Un atteggiamento del quale sono emblematici da un lato il caso Andreotti, ricostruito da Gian Carlo Caselli, dall’altro i decenni di depistaggi, anomalie, ‘distrazioni’ attorno ad alcune delle stragi più sanguinose della nostra storia recente, di cui ci parlano
Fiammetta Borsellino e Salvo Palazzolo. E se la politica non è stata capace di fare la sua parte, oggi anche il movimento antimafia è a un bivio, come denuncia
Danilo Chirico: o trova il modo di uscire dalle stanche ritualità o è destinato a morire.

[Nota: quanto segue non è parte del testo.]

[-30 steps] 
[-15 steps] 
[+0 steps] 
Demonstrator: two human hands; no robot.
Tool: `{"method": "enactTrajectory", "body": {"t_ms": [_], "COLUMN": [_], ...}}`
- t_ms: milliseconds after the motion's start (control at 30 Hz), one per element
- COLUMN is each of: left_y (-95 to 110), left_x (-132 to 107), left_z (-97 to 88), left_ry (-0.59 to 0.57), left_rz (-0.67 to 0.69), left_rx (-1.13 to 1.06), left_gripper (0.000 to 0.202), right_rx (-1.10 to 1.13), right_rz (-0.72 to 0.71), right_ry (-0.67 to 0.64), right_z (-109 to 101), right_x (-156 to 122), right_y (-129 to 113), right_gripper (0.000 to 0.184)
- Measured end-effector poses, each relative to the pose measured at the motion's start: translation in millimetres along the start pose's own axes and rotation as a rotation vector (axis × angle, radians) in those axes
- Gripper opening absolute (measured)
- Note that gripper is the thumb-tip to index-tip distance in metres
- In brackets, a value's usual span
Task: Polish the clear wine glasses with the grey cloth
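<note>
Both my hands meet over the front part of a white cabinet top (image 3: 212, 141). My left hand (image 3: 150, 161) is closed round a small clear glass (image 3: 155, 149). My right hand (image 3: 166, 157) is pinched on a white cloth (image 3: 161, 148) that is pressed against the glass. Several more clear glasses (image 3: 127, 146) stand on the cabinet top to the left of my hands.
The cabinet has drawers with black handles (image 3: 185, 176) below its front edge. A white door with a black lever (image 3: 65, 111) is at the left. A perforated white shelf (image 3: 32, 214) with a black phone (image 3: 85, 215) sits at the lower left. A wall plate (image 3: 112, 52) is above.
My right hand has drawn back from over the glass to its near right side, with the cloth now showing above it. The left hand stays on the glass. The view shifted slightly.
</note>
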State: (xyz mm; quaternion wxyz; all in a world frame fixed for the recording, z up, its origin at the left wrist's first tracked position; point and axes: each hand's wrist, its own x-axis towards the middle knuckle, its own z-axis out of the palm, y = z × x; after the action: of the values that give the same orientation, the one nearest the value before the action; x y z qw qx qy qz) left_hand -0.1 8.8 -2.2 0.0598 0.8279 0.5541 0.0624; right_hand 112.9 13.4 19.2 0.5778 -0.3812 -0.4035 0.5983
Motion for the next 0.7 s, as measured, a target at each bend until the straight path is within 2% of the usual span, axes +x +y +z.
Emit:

L’unica vera barriera è rappresentata dall’informazione, quell’informazione che – prima della magistratura – ha svelato il verminaio mafioso di Roma Capitale, qui ricostruito nei minimi dettagli da
Lirio Abbate e Giovanni Tizian. E che, per aver svolto con responsabilità il proprio dovere, vive sotto le minacce dei mafiosi, come ci raccontano tre giornalisti sotto scorta:
Michele Albanese, Paolo Borrometi e Sandro Ruotolo.
Ma il numero di MicroMega in edicola dal 3 maggio non finisce qui.
Fabio Armao descrive nascita e ascesa di un’oikocrazia a partecipazione mafiosa;
Adriano Sofri traccia un quadro delle carceri italiane tra cronico sovraffollamento e penuria di medici, educatori e assistenti sociali;
Gherardo Colombo racconta di come, dopo 30 anni in magistratura, sia giunto a concludere che la casa della giustizia è la scuola, non il tribunale;
Simona Argentieri, infine, si interroga sul ricorso, in molte sentenze relative a violenze sessuali e femminicidi, a perizie psichiatriche tese ad attenuare la responsabilità degli imputati.
Chiude il numero, per la sezione “Nostra patria è il mondo intero”, un articolo di
Sara Hejazi che ricostruisce i recenti, clamorosi processi per ‘corruzione in terra’ che in Iran hanno già condotto al patibolo diversi imprenditori e che rappresentano il disperato tentativo del vecchio potere di rinnovarsi, con l’unico scopo di provare a rimanere dov’è.